A gasolina formulada é produzida a partir da mistura de diversos componentes químicos em vez de ser extraída diretamente da destilação do petróleo. Embora sua comercialização seja permitida no país, ela vinha gerando questionamentos por parte de consumidores, montadoras e entidades do setor automotivo, devido à variação de qualidade e desempenho em comparação à gasolina convencional.
A decisão da ANP entra em vigor imediatamente e vale até que sejam concluídas duas consultas públicas abertas pela agência para discutir o tema de forma mais ampla. As consultas envolvem possíveis atualizações na regulamentação da especificação da gasolina automotiva, com o objetivo de garantir mais transparência e padronização na composição do produto vendido nos postos de combustíveis.
A medida é vista com cautela pelo setor. Distribuidoras e refinarias afirmam que a suspensão pode gerar impacto na oferta e elevar o preço final da gasolina nos próximos dias, especialmente em regiões que dependem fortemente da gasolina formulada.

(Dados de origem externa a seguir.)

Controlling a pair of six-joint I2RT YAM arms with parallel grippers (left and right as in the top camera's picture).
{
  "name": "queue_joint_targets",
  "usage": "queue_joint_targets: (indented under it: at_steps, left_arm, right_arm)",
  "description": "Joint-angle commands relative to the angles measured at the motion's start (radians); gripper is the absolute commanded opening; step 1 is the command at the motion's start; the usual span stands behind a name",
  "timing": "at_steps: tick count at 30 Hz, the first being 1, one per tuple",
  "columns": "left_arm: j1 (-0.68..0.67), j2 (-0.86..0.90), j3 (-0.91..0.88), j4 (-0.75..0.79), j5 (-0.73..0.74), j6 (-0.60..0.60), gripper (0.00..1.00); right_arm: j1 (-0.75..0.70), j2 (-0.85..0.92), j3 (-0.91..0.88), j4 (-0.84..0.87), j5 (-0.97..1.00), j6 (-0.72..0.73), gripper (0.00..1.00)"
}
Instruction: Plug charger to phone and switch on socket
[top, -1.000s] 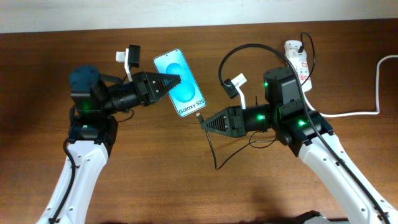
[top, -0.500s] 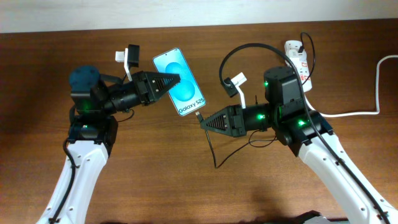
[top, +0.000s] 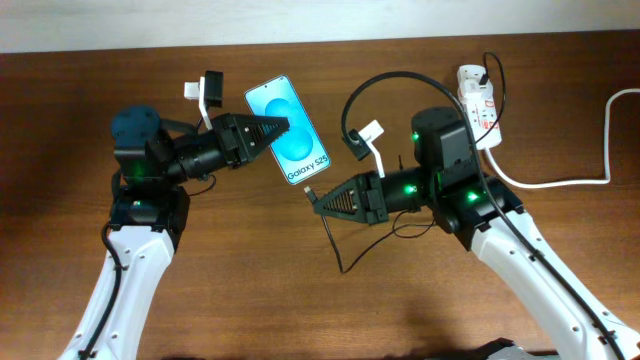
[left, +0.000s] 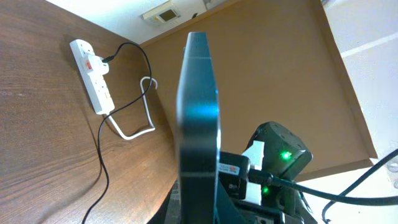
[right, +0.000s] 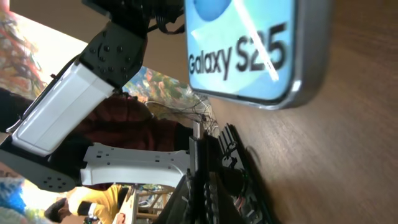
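The phone (top: 289, 132) has a cyan screen reading "Galaxy S25" and lies tilted on the table at upper middle. My left gripper (top: 278, 131) is shut on its left long edge; in the left wrist view the phone (left: 198, 118) stands edge-on between the fingers. My right gripper (top: 318, 201) is shut on the charger's connector plug (top: 310, 190), its metal tip pointing at the phone's bottom end, a short gap away. In the right wrist view the plug (right: 196, 134) sits just below the phone (right: 249, 50). The black cable (top: 385, 82) loops back to the socket (top: 479, 104).
The white power strip sits at the table's back right, its thick white cord (top: 560, 180) running right to the edge. It also shows in the left wrist view (left: 92, 73). Slack black cable (top: 335, 245) trails on the wood below my right gripper.
My right gripper has moved left and slightly down with the plug, bringing it closer to the phone's bottom end. The left arm and the phone have not moved.
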Motion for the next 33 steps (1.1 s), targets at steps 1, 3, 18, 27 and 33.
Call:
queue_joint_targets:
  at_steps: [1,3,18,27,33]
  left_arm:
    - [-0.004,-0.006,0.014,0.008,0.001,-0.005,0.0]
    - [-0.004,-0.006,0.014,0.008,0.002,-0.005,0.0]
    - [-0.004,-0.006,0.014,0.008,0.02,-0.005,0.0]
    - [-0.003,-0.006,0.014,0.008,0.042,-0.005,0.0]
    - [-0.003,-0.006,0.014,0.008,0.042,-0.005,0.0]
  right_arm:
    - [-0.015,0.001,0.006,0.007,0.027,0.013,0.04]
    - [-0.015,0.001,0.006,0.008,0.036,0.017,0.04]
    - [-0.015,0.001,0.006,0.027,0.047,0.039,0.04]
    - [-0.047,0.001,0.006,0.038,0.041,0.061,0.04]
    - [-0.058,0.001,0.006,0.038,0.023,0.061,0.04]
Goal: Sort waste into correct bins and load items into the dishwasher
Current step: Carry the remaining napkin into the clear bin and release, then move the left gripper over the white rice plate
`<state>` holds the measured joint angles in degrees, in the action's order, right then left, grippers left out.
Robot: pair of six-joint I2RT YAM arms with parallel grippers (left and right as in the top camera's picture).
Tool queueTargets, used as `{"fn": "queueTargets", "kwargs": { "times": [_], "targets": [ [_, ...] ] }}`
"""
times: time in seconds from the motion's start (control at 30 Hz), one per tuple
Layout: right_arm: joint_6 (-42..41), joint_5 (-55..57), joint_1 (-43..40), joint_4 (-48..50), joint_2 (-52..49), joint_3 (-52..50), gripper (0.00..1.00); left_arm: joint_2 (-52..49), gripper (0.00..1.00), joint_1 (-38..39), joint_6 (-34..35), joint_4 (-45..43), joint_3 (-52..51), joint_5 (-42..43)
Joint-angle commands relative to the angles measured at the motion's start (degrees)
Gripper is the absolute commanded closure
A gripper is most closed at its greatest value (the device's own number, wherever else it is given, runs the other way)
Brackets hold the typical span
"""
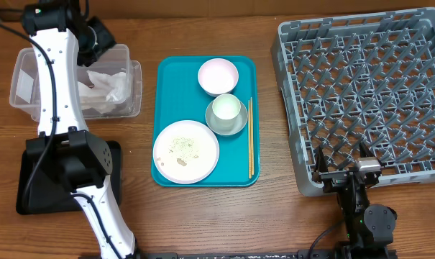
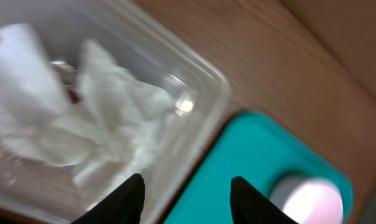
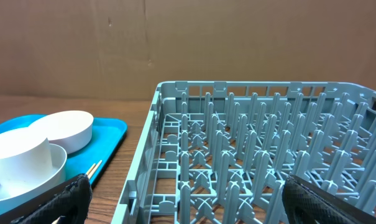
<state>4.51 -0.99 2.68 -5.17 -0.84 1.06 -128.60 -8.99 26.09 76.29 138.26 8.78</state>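
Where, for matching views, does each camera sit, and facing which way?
Overhead: above the table, looking down at teal tray, dish rack, clear tub; both arms show.
Left wrist: looking down into the tub at napkins; open left gripper shows.
Right wrist: low, facing across the rack; open right gripper shows.
All share the tray.

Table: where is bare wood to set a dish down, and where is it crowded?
Bare wood lies between the teal tray and the dish rack, and in front of the tray. The tray itself is crowded: plate, pink bowl, metal bowl and chopsticks. Only its corner by the tub is bare.
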Motion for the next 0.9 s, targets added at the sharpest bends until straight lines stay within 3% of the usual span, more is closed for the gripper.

Por outro lado, especialistas do setor automotivo e entidades de defesa do consumidor comemoram a decisão. “A gasolina formulada é instável, e muitas vezes o motorista paga caro por um combustível de menor qualidade. A suspensão é positiva até que se tenha regras mais claras e justas para todos”, afirmou Ricardo Ferreira, engenheiro automotivo e consultor de combustíveis.
A ANP não deu um prazo para o fim da suspensão, mas informou que os resultados das consultas públicas serão avaliados com prioridade. Até lá, apenas a gasolina comum refinada e aditivada, conforme os padrões já estabelecidos, poderá ser distribuída nos postos em todo o território nacional.